- _Problem_
Give the number of lines in the following entries that contain the word "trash", with nothing added.

── Records supplied ──

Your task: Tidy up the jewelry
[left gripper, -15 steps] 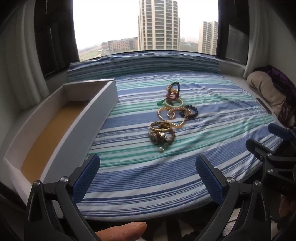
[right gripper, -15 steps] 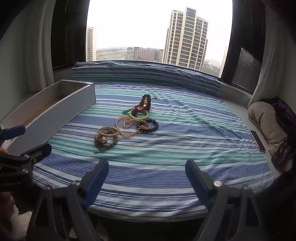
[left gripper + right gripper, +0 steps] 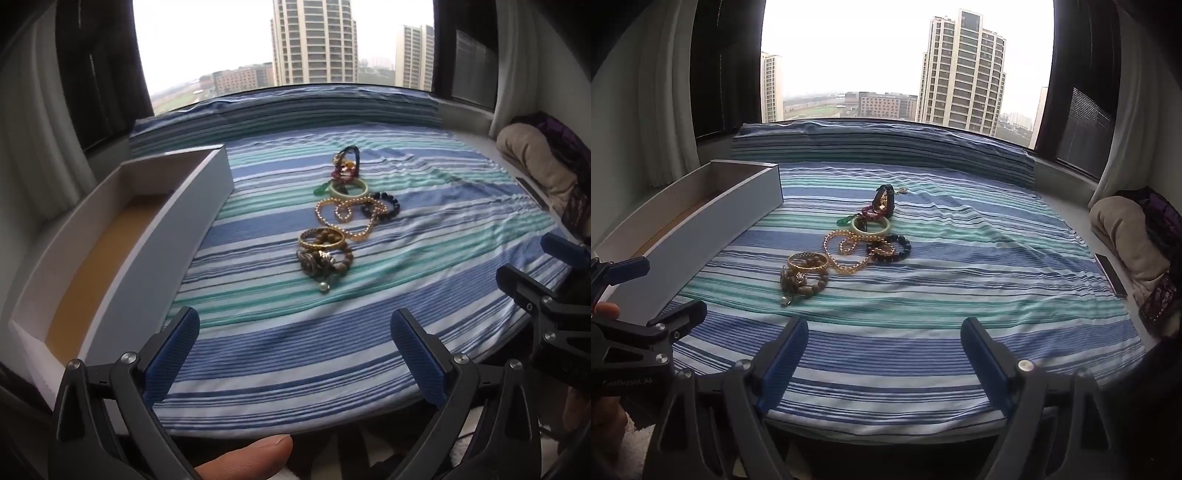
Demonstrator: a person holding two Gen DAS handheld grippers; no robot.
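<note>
A row of jewelry lies on the striped cloth: a wooden bead bracelet with a pearl charm (image 3: 325, 262) (image 3: 803, 282) nearest me, a gold bangle (image 3: 320, 238) (image 3: 807, 261), a gold chain (image 3: 341, 216) (image 3: 846, 247), a dark bead bracelet (image 3: 386, 205) (image 3: 895, 249), a pale green bangle (image 3: 349, 189) (image 3: 870, 226) and a dark upright band (image 3: 349, 158) (image 3: 886, 199). My left gripper (image 3: 293, 354) is open over the cloth's near edge, well short of the jewelry. My right gripper (image 3: 882, 360) is open too, nothing between its fingers.
A long white box (image 3: 122, 236) (image 3: 701, 218) with a tan floor stands along the cloth's left side. A beige and purple bundle (image 3: 543, 166) (image 3: 1130, 236) and a dark phone (image 3: 1110, 275) lie at the right. A window closes the back.
Both views sit slightly closer to the jewelry than before. Nothing has been picked up and both grippers stay open.
</note>
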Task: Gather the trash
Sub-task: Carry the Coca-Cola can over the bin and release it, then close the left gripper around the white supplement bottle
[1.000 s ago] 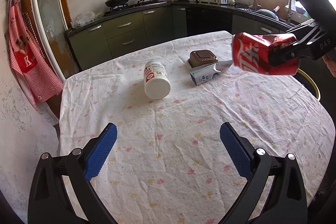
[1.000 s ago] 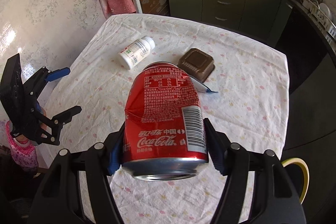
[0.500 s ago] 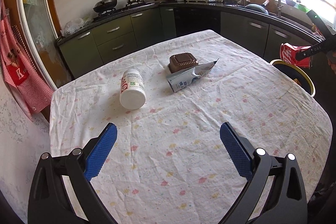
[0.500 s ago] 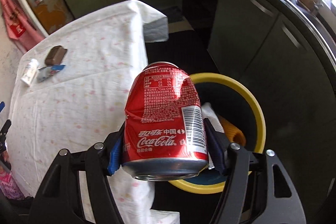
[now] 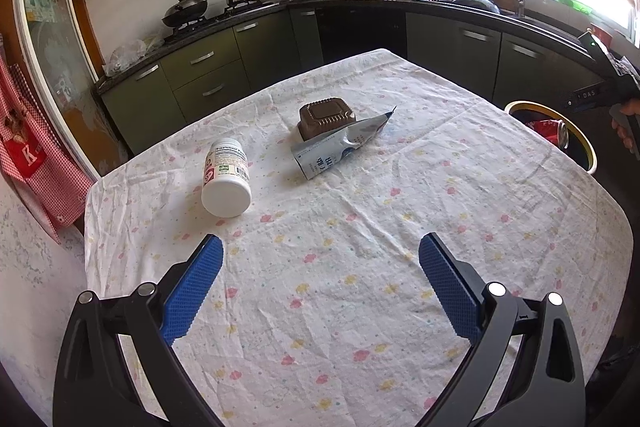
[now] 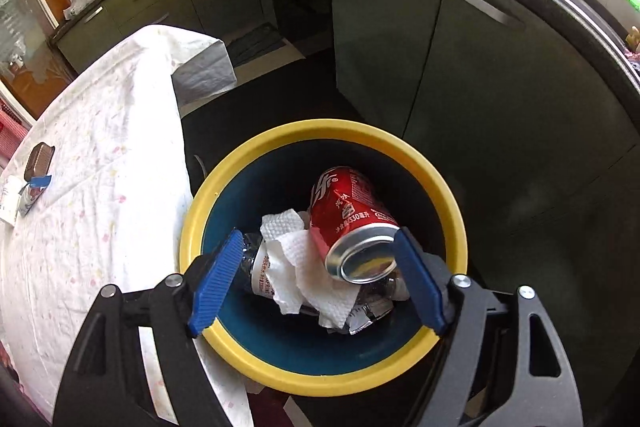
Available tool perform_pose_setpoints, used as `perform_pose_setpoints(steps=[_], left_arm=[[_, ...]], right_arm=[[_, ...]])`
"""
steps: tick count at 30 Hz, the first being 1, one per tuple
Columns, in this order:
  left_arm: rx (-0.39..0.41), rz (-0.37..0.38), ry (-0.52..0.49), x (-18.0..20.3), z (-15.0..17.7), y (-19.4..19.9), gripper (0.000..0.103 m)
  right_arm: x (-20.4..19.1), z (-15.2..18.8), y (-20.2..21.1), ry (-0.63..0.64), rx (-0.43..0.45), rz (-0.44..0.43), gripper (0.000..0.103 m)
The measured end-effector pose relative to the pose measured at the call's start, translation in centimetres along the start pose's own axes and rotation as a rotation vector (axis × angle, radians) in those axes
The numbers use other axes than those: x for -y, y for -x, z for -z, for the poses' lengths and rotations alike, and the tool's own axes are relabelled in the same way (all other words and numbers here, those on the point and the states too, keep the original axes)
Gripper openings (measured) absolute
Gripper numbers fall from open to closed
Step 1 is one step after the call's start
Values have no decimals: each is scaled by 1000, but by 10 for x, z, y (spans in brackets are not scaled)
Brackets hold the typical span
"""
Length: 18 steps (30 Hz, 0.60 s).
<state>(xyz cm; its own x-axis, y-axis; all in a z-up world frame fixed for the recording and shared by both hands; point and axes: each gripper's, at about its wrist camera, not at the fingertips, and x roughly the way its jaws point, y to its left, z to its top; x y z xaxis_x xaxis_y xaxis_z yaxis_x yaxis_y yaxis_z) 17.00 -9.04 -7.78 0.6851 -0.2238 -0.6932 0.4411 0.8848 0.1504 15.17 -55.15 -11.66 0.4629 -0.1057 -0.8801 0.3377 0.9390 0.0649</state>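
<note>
Left wrist view: left claw [image 5: 319, 259] hangs over the worktop [image 5: 400, 227] with its blue pads spread wide, nothing between them. On the flowered cloth lie a white pill bottle [image 5: 227, 178] on its side, a brown plastic box [image 5: 326, 118] and a flattened blue-and-white carton [image 5: 340, 147] touching the box's near side. Off the worktop's right edge stands the yellow-rimmed bin [image 5: 588, 151], a red can [image 5: 549, 131] visible inside (the right claw's body shows dark just above it).

Right wrist view: right claw [image 6: 318, 279] is spread apart above the bin [image 6: 320, 131], holding nothing. The red can [image 6: 352, 219] lies tilted inside the bin, base toward the camera, on crumpled white paper towel [image 6: 304, 267] and a clear plastic bottle [image 6: 258, 263]. The can sits close to the right pad; contact cannot be told.
</note>
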Motion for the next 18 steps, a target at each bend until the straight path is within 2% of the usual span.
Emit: perform_pose_setpoints(steps=[6, 11, 18], left_arm=[[-36, 9, 60, -12, 0, -12, 97], [-60, -14, 89, -27, -2, -24, 97], [-105, -52, 158, -60, -11, -52, 97]], right_arm=[[-22, 16, 24, 50, 46, -20, 79], [-36, 25, 40, 85, 67, -43, 81], [-52, 25, 40, 111, 66, -65, 82]])
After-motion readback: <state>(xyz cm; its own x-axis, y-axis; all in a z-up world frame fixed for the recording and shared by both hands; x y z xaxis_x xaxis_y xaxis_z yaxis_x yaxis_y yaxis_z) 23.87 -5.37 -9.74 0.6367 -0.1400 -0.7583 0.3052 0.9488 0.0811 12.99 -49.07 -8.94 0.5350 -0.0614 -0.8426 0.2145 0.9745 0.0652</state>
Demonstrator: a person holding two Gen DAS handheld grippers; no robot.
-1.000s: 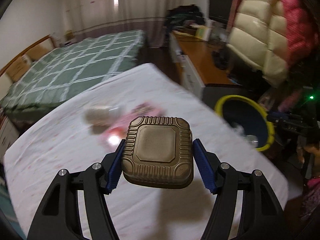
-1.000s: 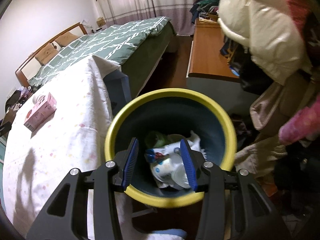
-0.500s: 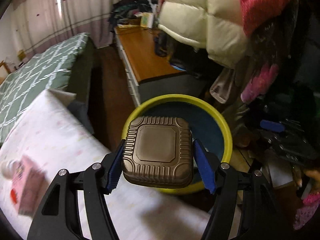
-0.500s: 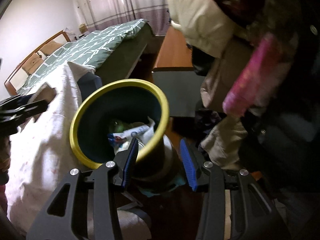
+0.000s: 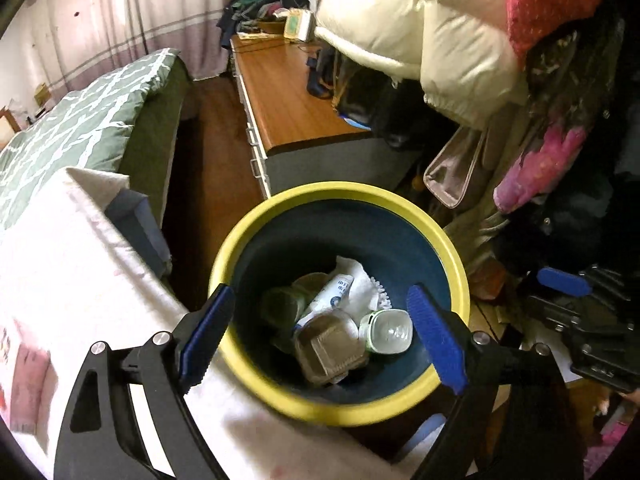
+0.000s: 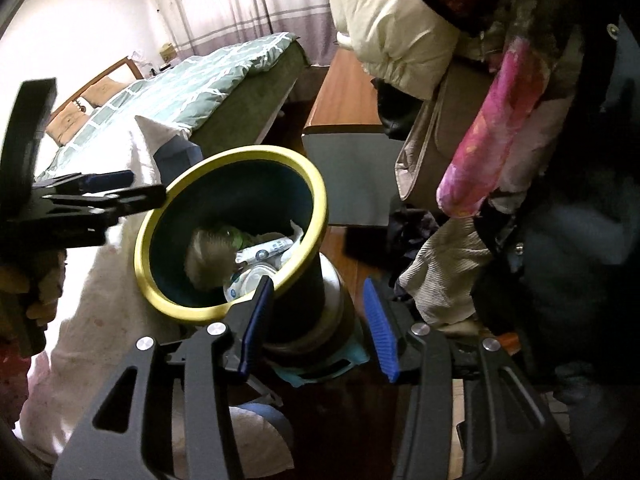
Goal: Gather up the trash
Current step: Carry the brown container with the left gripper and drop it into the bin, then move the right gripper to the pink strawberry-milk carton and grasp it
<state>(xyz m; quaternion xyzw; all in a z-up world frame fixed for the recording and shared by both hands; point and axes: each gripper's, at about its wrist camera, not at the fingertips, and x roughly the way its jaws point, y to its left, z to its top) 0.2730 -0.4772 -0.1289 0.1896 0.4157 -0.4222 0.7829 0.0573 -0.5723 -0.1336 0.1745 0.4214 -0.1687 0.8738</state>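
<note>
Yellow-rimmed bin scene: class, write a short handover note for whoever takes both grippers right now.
Left gripper: jaws just opened, empty, above the yellow-rimmed dark blue bin.
Right gripper: open, empty, beside the bin's outer wall.
Done: ribbed brown square foil container lies in the bin with a white tube and a clear-lidded tub.
Left: pink carton, blurred, on the white cloth.

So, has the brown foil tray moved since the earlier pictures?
Yes. The brown foil tray was between the pads of the left gripper above the yellow-rimmed bin; the jaws have just been opening, and it now lies down inside the bin.
</note>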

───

- _Reply_
2